Exercise goal:
The pictures in the data below are to be omitted; all else must be duplicated exactly.

_ _ _ _ _ _ _

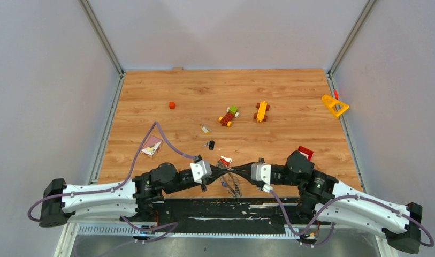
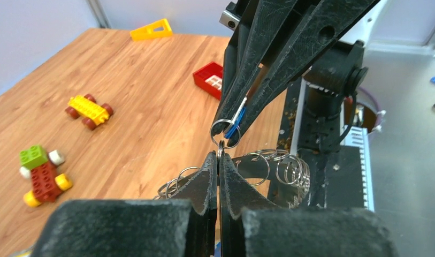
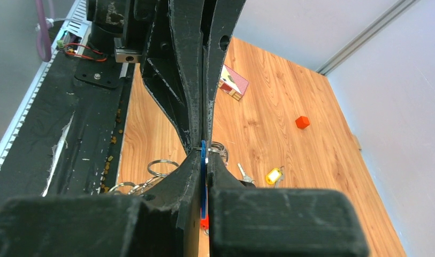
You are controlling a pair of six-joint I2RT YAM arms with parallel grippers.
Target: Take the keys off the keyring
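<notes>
My two grippers meet tip to tip above the table's front edge. My left gripper (image 2: 219, 156) is shut on a small silver ring of the keyring (image 2: 258, 167), a linked bunch of silver rings hanging between the arms (image 1: 234, 185). My right gripper (image 3: 204, 155) is shut on the flat blue head of a key (image 2: 238, 118), which hangs on a small ring touching the one in the left jaws. Loose keys lie on the wood behind: a black-headed one (image 1: 211, 144), a yellow-tagged one (image 3: 273, 175) and a bare silver one (image 3: 243, 172).
Two toy block vehicles (image 1: 229, 115) (image 1: 261, 111) stand mid-table. A yellow triangle (image 1: 335, 105) lies at the right wall, a small red cube (image 1: 172, 105) at the back left, a red block (image 1: 305, 152) by the right arm and a pink-and-white piece (image 1: 151, 146) by the left arm.
</notes>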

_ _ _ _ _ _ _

Answer to this exercise:
You are controlling a pair of six-joint I2RT YAM arms with parallel grippers.
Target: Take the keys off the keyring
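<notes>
My two grippers meet tip to tip above the table's front edge. My left gripper (image 2: 219, 156) is shut on a small silver ring of the keyring (image 2: 258, 167), a linked bunch of silver rings hanging between the arms (image 1: 234, 185). My right gripper (image 3: 204, 155) is shut on the flat blue head of a key (image 2: 238, 118), which hangs on a small ring touching the one in the left jaws. Loose keys lie on the wood behind: a black-headed one (image 1: 211, 144), a yellow-tagged one (image 3: 273, 175) and a bare silver one (image 3: 243, 172).
Two toy block vehicles (image 1: 229, 115) (image 1: 261, 111) stand mid-table. A yellow triangle (image 1: 335, 105) lies at the right wall, a small red cube (image 1: 172, 105) at the back left, a red block (image 1: 305, 152) by the right arm and a pink-and-white piece (image 1: 151, 146) by the left arm.
</notes>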

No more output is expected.